A Seiberg Dual for the MSSM: Partially Composite W and Z

TL;DR

The paper investigates whether the SM $W$ and $Z$ can be realized as (partially) composite gauge bosons within a supersymmetric framework using Seiberg duality. It argues that fully composite $W$ and $Z$ are generically incompatible with SM couplings, and proposes partial compositeness achieved via mixing a magnetic $SU(2)$ sector with an elementary gauge group to reproduce weak-scale interactions; the low-energy theory is NMSSM-like with a composite Higgs/top and a meson-derived singlet, accommodating a Higgs mass up to $m_H \lesssim 400$ GeV in a fat-Higgs, RS-like 4D realization. Two minimal fermion-structure realizations are explored: (i) MSSM $SU(2)_L$ doublets as magnetic quarks with meson singlets and elementary-right Yukawa mixing; (ii) all light fermions elementary with masses from couplings to a Higgs sector connected to the composite sector. Overall, the work provides a concrete, UV-complete 4D framework that mirrors RS-type models with bulk gauge fields and can alleviate the little hierarchy problem while supporting a relatively heavy Higgs.

Abstract

We examine the possibility that the SU(2) gauge group of the standard model appears as the dual "magnetic" gauge group of a supersymmetric gauge theory, thus the W and Z (and through mixing, the photon) are composite (or partially composite) gauge bosons. Fully composite gauge bosons are expected to interact strongly at the duality scale, and a large running is needed to match the electroweak gauge couplings. Alternatively one can mix the composite "magnetic" gauge bosons with some elementary ones to obtain realistic models. In the simplest and most compelling example the Higgs and top are composite, the W and Z partially composite and the light fermions elementary.
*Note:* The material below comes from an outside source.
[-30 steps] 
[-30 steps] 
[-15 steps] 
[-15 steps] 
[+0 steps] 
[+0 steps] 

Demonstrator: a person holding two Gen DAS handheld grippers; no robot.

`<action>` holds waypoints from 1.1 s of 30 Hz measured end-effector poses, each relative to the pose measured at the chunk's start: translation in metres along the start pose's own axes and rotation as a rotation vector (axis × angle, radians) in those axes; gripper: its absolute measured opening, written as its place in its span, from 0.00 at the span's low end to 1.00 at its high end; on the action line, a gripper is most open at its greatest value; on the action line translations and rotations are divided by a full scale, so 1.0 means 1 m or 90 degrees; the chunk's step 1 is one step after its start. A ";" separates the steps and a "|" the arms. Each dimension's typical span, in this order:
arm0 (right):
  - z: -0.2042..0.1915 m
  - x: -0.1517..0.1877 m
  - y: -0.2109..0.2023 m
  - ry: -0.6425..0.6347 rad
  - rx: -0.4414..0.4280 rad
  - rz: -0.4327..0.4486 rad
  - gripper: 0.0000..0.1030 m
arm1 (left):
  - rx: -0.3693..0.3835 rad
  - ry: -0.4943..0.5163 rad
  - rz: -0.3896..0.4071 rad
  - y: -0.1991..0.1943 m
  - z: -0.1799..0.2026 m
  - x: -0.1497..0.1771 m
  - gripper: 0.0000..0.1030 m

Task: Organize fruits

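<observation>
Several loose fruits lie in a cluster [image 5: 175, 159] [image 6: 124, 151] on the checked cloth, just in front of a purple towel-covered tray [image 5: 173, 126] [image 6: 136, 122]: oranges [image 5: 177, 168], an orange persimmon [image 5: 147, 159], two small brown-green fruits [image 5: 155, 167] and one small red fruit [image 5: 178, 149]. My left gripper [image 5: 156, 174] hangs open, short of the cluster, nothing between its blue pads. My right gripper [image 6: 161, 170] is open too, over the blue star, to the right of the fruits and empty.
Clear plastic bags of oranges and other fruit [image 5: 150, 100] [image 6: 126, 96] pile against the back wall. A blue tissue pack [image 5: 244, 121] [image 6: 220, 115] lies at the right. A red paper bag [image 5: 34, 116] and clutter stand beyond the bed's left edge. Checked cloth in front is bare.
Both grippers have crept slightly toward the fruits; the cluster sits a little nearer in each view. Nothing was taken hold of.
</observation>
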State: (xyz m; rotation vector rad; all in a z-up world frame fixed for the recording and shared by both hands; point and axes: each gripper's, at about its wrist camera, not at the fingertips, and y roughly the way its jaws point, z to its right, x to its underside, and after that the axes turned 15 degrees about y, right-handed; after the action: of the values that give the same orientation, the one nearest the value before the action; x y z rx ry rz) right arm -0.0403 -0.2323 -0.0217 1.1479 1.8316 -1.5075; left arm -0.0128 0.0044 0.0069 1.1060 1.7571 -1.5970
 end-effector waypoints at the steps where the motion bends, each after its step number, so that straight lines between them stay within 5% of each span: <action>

The effective theory is an NMSSM-type model where the singlet is a component of the composite meson. There is no little hierarchy problem and the Higgs mass can be as large as 400 GeV. This "fat Higgs"-like model can be considered as an explicit 4D implementation of RS-type models with gauge fields in the bulk.

Figures (1)

• Figure 1: Values of the one-loop gauge couplings $\alpha =g^2/4 \pi$, as functions of the renormalization scale $\mu$, for $\Lambda = 1.5\, \Lambda_{\rm el}$ on the left and $\Lambda = 0.8\, \Lambda_{\rm el}$ on the right. The "electric" coupling (shaded in blue for 6 colors and 8 flavors) is positive for $\mu > \Lambda_{\rm el}$, while the "magnetic" coupling (shaded in red) is positive for $\mu < \Lambda_{\rm mag}$.